In my opinion, the thing that separates management from line work is dealing with people. You need to be able to recognize people, socialize with people, understand people, sense the moods of people, and handle people appropriately. Dealing out praise and criticism is just the beginning.
This is why I will never ever be a manager. I’d rather crawl across broken glass. I have trouble recognizing people and remembering them.
That’s fine as long as it’s getting the job done. You need to make sure nobody’s playing workplace lawyer - “You didn’t tell me I had to file those reports, you just asked me if I would. And I figured that meant it was my choice if I did it or not so I decided not to.” This kind of game will undermine your authority and will lower office morale when employees see other employees getting away with not working.
It’s a marathon, not a sprint. Don’t kill yourself the first six months, and don’t feel like you need to ‘fix the world in a day’. You probably have all sorts of really neat ideas and suggestions - don’t try to do everything at once. Tackle one large problem at a time.
Always let everyone know what’s expected. Be clear on instructions, and confirm as many times as needed. Meet everyone once a quarter or so for coffee etc. just to chat etc. If you have regular appraisals/reviews, do an informal meeting half-way between regular appraisals and help them meet or exceed their targets.
Take the blame for the team when they make a mistake, and give them the credit when they do good. I have to admit tho, that approach can really backfire if your bosses are jerks…
I was sort of half kidding. But it is certainly a legitimate management practice to get rid of at least the most vocal malcontents. If they are that unhappy, they probably aren’t doing a great job anyway and they really should look for something that is a better fit.
You should spend less time worrying about being a “jerk” boss and worry about being an effective boss. Bosses who try to be everyone’s friends often are the biggest jerks. They evaluate their staff on how well they like them instead of how well they are performing their job.
I absolutely agree with you about the problem of friendship. I think most people who are effective get over that the first time they have to correct a friend or even give a less than stellar performance review.
As far as malcontents, I tried to use the MAS*H management technique - the superstar performer can be as malcontented as he wants to be, as long as he performs and doesn’t keep others from performing.

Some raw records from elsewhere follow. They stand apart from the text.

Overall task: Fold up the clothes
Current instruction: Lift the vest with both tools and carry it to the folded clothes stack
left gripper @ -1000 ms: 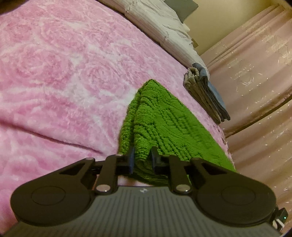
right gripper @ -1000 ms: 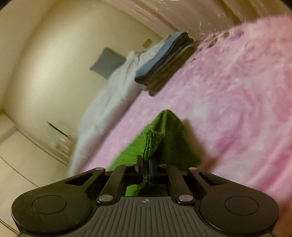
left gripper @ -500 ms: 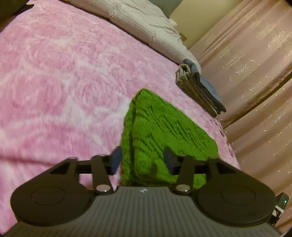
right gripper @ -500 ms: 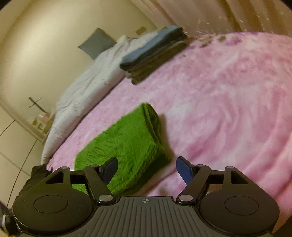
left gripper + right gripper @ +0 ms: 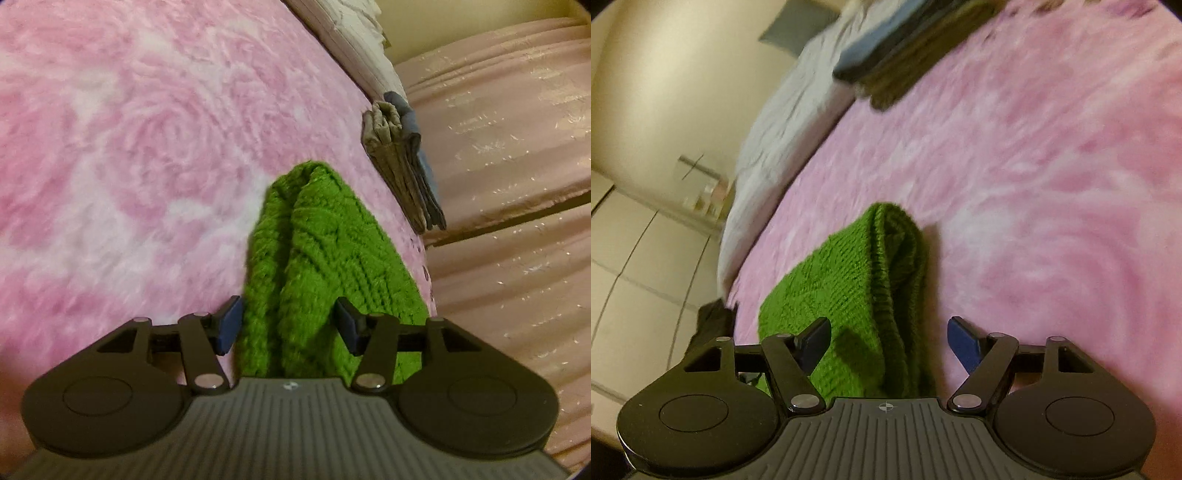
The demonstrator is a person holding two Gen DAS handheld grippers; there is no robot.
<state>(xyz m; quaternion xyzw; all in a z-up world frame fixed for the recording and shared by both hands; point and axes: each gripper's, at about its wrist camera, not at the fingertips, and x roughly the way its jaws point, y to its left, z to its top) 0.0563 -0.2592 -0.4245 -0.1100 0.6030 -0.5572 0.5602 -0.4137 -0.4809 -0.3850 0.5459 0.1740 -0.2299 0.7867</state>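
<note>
Your green knitted sweater (image 5: 325, 258) lies folded on the pink fleecy blanket (image 5: 129, 147) covering the bed. Your left hand-held gripper (image 5: 288, 325) points low along its length, fingers spread apart on either side of the fold, gripping nothing. Your right hand-held gripper (image 5: 890, 339) is likewise released, wide open over the sweater's (image 5: 849, 288) near end, its right finger above bare blanket (image 5: 1052, 184). A stack of folded clothes (image 5: 402, 162) sits well apart, near the curtain (image 5: 509, 147).
</note>
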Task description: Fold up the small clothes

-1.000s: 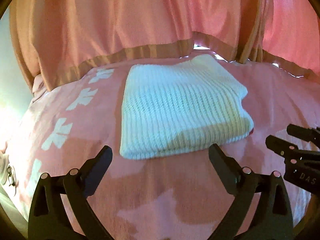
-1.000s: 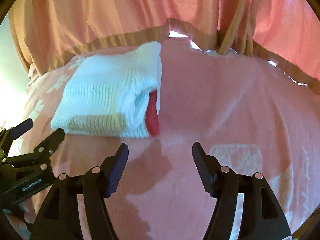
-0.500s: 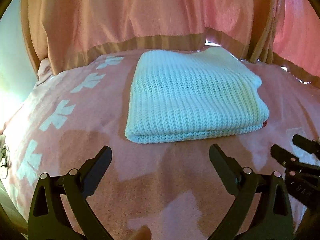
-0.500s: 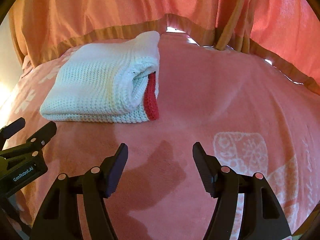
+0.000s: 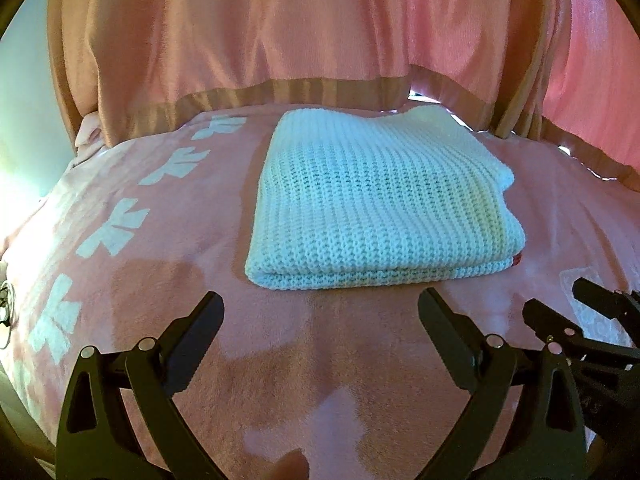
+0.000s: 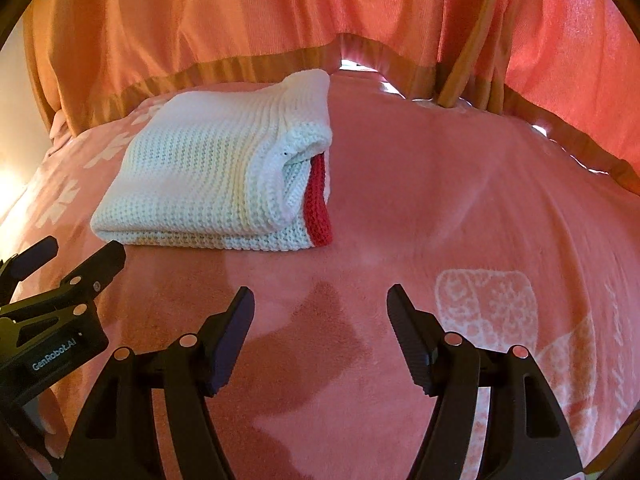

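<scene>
While we held our left black two-finger gripper (image 5: 320, 312) and right black two-finger gripper (image 6: 320, 308) low over the pink patterned blanket (image 6: 440, 208), both had jaws spread wide, holding nothing. Beyond them, untouched, the folded white knitted garment with a red edge (image 5: 376, 208) lay flat near the blanket's far edge, just before the hanging pink curtain (image 5: 320, 32).

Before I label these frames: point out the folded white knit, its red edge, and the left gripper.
folded white knit (image 5: 380, 208), left wrist view, middle of top layer.
red edge (image 6: 318, 200), right wrist view, strip at the open side.
left gripper (image 5: 320, 312), left wrist view, midway between open fingertips.
</scene>
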`<action>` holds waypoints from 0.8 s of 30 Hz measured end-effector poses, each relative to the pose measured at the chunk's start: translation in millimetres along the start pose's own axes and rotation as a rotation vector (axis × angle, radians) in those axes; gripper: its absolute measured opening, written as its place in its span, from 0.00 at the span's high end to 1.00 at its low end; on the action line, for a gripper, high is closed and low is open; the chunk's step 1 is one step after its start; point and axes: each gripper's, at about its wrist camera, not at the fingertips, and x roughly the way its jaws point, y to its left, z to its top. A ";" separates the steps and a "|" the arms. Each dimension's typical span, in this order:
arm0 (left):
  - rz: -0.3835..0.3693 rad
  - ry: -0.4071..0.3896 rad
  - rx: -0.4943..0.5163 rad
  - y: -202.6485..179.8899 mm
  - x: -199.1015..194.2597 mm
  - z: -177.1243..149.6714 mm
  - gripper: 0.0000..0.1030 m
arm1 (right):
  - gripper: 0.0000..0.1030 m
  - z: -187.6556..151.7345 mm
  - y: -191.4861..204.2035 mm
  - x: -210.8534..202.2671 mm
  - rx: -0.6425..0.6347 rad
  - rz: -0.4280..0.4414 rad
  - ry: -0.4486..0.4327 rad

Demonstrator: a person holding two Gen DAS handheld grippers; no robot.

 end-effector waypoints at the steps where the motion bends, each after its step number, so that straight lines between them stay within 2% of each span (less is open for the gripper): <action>1: 0.004 -0.001 -0.001 0.3 -0.5 0.1 0.07 | 0.35 0.3 -0.1 -0.4 -0.001 -0.002 0.000; 9: 0.000 0.012 -0.015 0.2 -1.3 0.9 0.07 | 0.35 0.8 1.0 -2.2 -0.004 -0.009 -0.001; 24: 0.000 0.018 0.021 -7.1 -2.3 -1.0 0.05 | 0.35 0.9 4.1 -1.3 -0.013 -0.010 0.003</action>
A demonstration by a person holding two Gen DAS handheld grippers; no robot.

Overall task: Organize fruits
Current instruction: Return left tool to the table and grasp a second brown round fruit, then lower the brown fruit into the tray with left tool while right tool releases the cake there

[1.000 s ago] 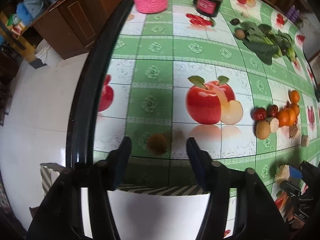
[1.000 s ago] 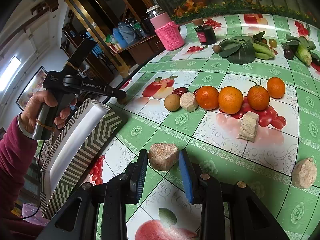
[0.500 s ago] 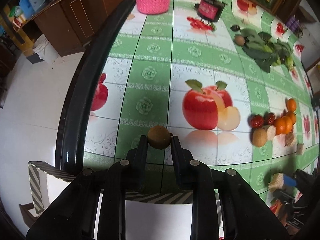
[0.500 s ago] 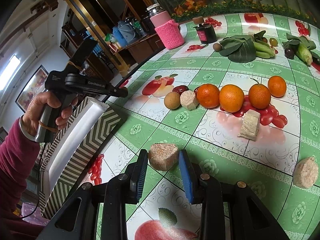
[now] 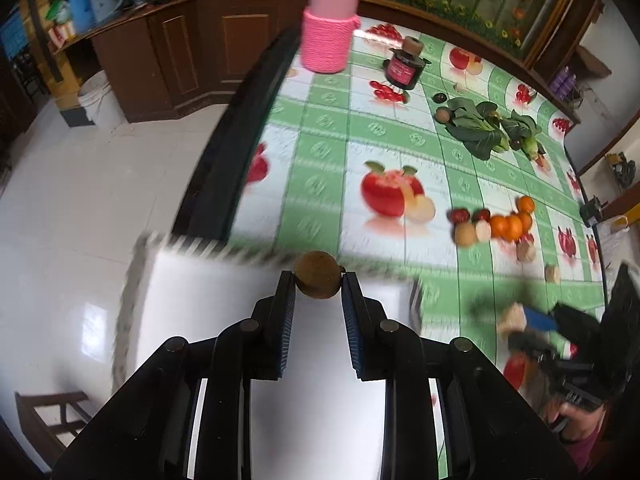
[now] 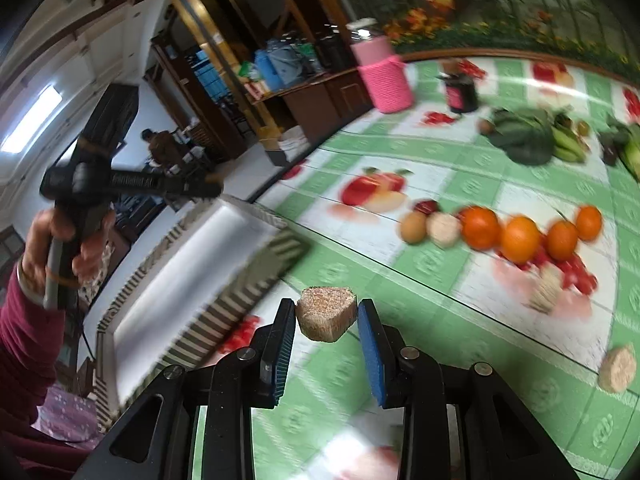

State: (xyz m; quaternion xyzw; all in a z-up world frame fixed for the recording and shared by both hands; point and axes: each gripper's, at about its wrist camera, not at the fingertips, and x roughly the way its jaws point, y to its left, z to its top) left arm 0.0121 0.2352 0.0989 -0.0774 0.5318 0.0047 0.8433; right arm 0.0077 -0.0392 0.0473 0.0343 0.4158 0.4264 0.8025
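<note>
My left gripper (image 5: 318, 282) is shut on a small round brown fruit (image 5: 318, 275) and holds it above the white tray (image 5: 224, 304) with a striped rim. My right gripper (image 6: 326, 316) is shut on a tan crumbly chunk (image 6: 326, 314), lifted off the green checked tablecloth (image 6: 452, 184) beside the tray (image 6: 192, 264). A row of oranges (image 6: 520, 236), a brown fruit (image 6: 413, 227), a pale chunk (image 6: 443, 229) and a dark red fruit (image 6: 425, 206) lies on the table. The left gripper also shows in the right wrist view (image 6: 214, 188).
A pink knitted jar (image 5: 329, 36) and a dark jar (image 5: 404, 66) stand at the far edge. Leafy greens (image 5: 478, 128) lie at the back right. Two more tan chunks (image 6: 618, 368) (image 6: 546, 292) lie on the cloth. The table's black edge (image 5: 236, 136) runs left, floor beyond.
My left gripper shut on the brown fruit, lifted it off the table and drew back over the tray. My right gripper lifted the tan chunk and moved it toward the tray.
</note>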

You do want to give enough information so if they are mad at something for the wrong reason, they can get over it. But I managed in places which did not encourage conformity, so my experience might be skewed.
The worst problem I ever had was a big conflict between someone in my group and someone in another group - especially because most of the problem came from the person in my group. Those things are nasty, and I don’t have any good solutions to them.
Wow, lots of advice but we don’t even know what Lumpy does! (Or at least, I don’t.) In my opinion, management style needs to be suited to the industry/department/relative importance of the employees. My boss has only one employee – me. He doesn’t tell me what to do. I work for everyone else in the company. If he tried to get in my way, he’d get bowled over. Y’all are working in some pretty pristine straight-arrow workplaces, I think. Where I work, it’s chaotic; lines of command are blurred by capability, seniority, loyalty, romance, blind ambition, wealth, personal hygiene and psycopathy. In some respects, bosses are tolerated, and they know it; a word or two from a seriously disgruntled senior programmer can get a boss out on his ass in the street. How not to be a jerk boss where I work? Christ, it changes from one department to the next. One department needs serious kick-assery to make the salesmen do their job, another needs to baby the prima donna programmers along. There’s no magic formula. All of the typical motherhood statements about praise and fairness are good as far as they go, but the devil’s in the details.